[Required action]: Retype the listing below exactly, beginning at the line that contains "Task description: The" and ending with its last line.

[Stored data]:

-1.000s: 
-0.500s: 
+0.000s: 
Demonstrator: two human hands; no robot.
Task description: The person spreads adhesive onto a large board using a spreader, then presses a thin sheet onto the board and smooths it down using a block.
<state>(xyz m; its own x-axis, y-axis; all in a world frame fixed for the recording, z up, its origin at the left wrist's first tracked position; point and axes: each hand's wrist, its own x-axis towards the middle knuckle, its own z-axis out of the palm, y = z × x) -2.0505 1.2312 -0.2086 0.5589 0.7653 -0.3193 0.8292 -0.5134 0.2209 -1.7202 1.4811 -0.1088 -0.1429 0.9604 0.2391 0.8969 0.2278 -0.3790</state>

[Your response]:
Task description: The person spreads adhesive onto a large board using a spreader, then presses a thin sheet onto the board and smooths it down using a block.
<state>(xyz m; its own x-axis, y-axis; all in a world frame fixed for the recording, z up, its origin at the left wrist's first tracked position; point and axes: each hand's wrist, its own x-axis towards the middle knuckle, its own z-axis out of the palm, y = z × x) -2.0505 1.2312 -0.2086 0.5589 0.7653 -0.3193 0.8292 -0.5134 0.2209 -1.7202 1.4811 -0.1088 -0.1429 0.9604 0.2391 0.8969 0.2278 -0.3790</state>

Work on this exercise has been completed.